The district's active-shooter plan lists Arredondo as the commanding officer, and many testified during a House committee investigation that the chief's failure to step up led to the shambolic scene. Further, the chief reportedly didn't even have a radio as he entered the school and wasted valuable time trying to find a key to open the door to the classroom where the gunman holed up.

But the blame doesn't end with Arredondo.

If it was clear on the scene that the chief was unable to lead an effective response, why didn't someone else step in? After all, 91 Texas Department of Public Safety troopers eventually arrived at the school. Couldn't one of them have taken command or at least radioed higher-ups?

So far, we're not getting a good explanation because DPS Director Steven McCraw has demonstrated a complete disregard for transparency when it comes to the case and the law enforcement response.
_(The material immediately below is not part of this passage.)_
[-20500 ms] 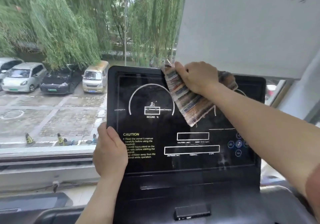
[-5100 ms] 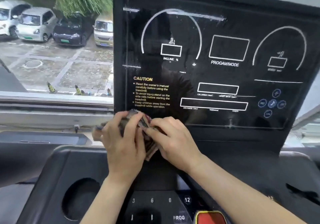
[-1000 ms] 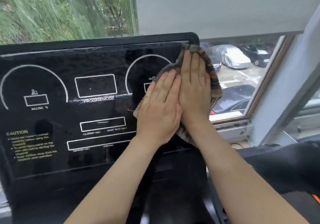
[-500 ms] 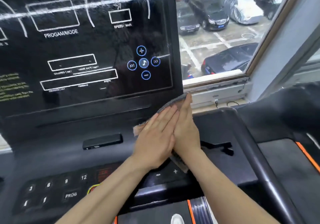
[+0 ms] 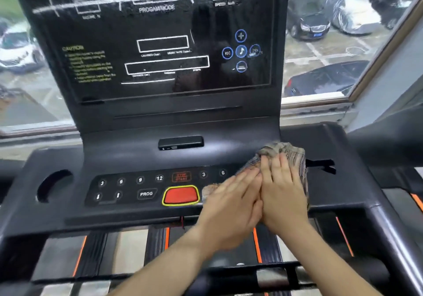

McCraw testified before a Texas House committee a month after the shooting, where he correctly called law enforcement's response an "abject failure." However, the agency under his command has repeatedly fought efforts by the media and elected officials to obtain information showing why that failure occurred.

Indeed, in the days immediately after the shooting, McCraw was an active participant in state and local officials' confusing crossfire of contradictory claims. A week after the massacre, DPS stopped holding public briefings after some of the details McCraw shared turned out to be wrong.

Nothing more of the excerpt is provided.